A solar food dehydrator converts solar energy into heat required to remove moisture from food. This study involved development of an optimized design for a solar dehydrator using computational techniques. A computer-aided design of six (6) different configurations of the dehydrator was developed, and a remotely-installed heat capture device was modelled and analysed using MATLAB. The results show that the Parabolic Trough Collector (PTC) could be used in effectively transferring heat remotely to a dehydrator. The temperature of air leaving the heat exchanger increases in proportion to the increase in the temperature of the heating fluid entering the heat exchanger.

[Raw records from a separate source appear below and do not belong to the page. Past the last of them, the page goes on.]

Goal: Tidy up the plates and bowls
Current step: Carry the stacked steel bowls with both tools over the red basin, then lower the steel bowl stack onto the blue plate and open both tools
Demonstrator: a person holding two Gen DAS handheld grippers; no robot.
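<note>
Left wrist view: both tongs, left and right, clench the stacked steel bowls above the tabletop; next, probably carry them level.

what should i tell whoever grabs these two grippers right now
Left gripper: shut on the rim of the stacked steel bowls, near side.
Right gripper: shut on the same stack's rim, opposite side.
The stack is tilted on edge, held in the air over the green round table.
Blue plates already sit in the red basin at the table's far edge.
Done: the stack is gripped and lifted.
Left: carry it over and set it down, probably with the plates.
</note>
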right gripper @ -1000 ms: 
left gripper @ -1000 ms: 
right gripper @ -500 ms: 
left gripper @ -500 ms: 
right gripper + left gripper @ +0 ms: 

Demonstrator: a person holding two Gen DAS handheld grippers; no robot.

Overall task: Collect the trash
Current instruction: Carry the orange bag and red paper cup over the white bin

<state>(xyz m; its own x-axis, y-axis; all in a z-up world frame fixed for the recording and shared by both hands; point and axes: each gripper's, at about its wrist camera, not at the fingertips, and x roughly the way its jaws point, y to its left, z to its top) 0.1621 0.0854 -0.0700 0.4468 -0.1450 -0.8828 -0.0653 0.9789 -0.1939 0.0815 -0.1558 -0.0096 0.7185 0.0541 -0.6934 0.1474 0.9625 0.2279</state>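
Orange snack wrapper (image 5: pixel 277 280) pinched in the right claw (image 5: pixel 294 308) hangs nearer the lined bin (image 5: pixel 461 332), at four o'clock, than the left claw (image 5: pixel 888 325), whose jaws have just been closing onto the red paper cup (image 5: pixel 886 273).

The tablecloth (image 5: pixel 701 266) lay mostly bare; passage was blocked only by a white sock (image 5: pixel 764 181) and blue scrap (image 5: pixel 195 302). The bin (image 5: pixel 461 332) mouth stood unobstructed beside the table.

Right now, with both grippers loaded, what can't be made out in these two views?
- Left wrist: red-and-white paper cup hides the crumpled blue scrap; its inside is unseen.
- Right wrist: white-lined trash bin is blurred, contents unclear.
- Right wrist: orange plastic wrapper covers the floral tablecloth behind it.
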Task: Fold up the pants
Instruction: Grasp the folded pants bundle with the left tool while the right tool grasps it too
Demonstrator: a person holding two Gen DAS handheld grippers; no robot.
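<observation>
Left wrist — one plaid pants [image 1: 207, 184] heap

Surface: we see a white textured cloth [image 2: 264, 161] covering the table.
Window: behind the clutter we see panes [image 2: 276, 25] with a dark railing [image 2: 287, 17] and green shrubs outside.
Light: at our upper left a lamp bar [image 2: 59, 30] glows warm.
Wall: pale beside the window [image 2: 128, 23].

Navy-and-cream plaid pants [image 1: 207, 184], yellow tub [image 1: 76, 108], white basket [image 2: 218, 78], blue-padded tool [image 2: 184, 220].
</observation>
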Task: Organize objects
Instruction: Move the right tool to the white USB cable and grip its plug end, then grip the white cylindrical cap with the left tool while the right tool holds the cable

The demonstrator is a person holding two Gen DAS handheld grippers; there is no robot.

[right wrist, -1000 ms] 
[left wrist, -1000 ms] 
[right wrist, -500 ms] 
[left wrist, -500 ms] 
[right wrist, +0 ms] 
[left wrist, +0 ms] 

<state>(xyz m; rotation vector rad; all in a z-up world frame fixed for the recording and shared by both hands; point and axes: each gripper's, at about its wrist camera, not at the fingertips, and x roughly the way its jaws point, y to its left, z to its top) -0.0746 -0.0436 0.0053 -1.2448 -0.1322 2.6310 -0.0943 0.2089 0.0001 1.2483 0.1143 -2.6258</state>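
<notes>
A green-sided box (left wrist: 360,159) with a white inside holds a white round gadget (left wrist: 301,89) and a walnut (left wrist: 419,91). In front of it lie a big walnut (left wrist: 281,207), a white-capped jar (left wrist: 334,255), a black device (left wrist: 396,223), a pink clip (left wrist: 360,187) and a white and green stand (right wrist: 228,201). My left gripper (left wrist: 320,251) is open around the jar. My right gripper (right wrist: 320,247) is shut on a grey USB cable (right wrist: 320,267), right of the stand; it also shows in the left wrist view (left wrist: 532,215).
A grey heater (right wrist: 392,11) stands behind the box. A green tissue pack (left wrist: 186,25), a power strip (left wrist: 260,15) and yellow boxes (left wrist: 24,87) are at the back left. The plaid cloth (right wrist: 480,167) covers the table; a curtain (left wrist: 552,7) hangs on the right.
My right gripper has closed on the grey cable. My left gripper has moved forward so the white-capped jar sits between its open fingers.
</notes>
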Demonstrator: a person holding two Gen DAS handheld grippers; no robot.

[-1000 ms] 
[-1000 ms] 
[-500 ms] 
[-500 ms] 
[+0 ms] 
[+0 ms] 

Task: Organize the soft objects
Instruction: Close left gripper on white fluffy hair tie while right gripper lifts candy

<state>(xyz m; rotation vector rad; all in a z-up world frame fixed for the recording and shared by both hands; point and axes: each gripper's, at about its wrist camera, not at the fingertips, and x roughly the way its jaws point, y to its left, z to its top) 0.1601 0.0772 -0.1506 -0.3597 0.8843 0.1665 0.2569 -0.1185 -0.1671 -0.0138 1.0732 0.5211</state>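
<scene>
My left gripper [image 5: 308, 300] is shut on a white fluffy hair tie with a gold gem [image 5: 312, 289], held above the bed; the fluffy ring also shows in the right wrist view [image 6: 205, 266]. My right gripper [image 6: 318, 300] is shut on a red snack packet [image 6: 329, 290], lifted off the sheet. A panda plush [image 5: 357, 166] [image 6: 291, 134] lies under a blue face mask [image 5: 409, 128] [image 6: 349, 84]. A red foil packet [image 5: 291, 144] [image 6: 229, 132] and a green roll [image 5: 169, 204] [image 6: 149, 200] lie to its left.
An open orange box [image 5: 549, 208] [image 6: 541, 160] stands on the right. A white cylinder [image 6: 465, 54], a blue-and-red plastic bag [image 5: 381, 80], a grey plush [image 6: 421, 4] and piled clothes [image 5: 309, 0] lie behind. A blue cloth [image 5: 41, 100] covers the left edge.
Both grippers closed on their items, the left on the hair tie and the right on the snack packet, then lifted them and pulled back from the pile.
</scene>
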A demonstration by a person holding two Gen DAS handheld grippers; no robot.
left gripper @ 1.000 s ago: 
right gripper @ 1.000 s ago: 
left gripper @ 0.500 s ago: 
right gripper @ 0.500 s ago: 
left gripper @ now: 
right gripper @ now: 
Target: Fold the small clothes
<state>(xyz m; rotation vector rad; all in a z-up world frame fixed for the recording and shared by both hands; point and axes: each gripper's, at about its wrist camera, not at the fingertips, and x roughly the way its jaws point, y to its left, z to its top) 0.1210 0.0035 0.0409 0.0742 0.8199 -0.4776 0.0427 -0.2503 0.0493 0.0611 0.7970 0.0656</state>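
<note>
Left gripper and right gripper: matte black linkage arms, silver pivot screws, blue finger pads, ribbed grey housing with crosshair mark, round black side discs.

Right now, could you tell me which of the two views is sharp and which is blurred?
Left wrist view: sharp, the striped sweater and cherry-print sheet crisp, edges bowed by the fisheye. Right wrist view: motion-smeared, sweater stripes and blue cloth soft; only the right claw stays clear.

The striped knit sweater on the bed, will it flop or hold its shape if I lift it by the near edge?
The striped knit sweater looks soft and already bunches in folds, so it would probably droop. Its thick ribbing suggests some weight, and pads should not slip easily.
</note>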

Computational Fluid Dynamics (CFD) in Ansys Fluent was employed to aid in the study of airflow and temperature distribution. The hot air was simulated at 2 m/s and 350 K inlet conditions. The CFD simulation results showed significant variations in the air velocity distribution and temperature for different configurations of the dehydrator. The back inflow - front outflow configuration provided the most uniform distribution of heated air in the drying chamber, with minimal variation on each tray. This uniformity was also observed in the distribution of static temperature. The back inflow – side outflow configuration showed a similar performance in flow and temperature distribution. However, the bottom inflow – top outflow and bottom inflow – front outflow configurations showed uneven velocity and temperature distribution inside the drying chamber. Supply of airflow across the trays horizontally provides best airflow and temperature distribution in solar dehydrators and thus highly recommended.